**WHAT NEEDS TO BE DONE**
Copy the following listing word for word.

**COLLECTED DATA**
◇ ◇ ◇
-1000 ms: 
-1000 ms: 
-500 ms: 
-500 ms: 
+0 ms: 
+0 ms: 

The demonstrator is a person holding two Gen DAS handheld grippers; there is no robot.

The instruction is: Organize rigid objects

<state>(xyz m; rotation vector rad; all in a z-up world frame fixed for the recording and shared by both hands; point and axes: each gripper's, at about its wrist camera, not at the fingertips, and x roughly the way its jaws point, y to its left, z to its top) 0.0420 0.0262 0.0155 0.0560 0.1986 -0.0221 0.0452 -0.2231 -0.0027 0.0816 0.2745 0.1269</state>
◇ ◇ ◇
**EXERCISE OUTPUT**
-1000 ms: 
-1000 ms: 
-500 ms: 
-500 ms: 
+0 ms: 
+0 ms: 

The demonstrator is a person holding two Gen DAS handheld grippers; there is no robot.

The instruction is: Organize rigid objects

<state>(xyz m; rotation vector rad; all in a z-up world frame fixed for the recording and shared by both hands; point and axes: each gripper's, at about its wrist camera, not at the fingertips, and x roughly the way its jaws point, y to its left, z to its top) 0.0420 0.0262 0.0155 0.0560 0.1986 -0.0221 0.0452 -0.2231 -0.0027 0.0816 0.2745 0.1269</state>

The required answer is now complete.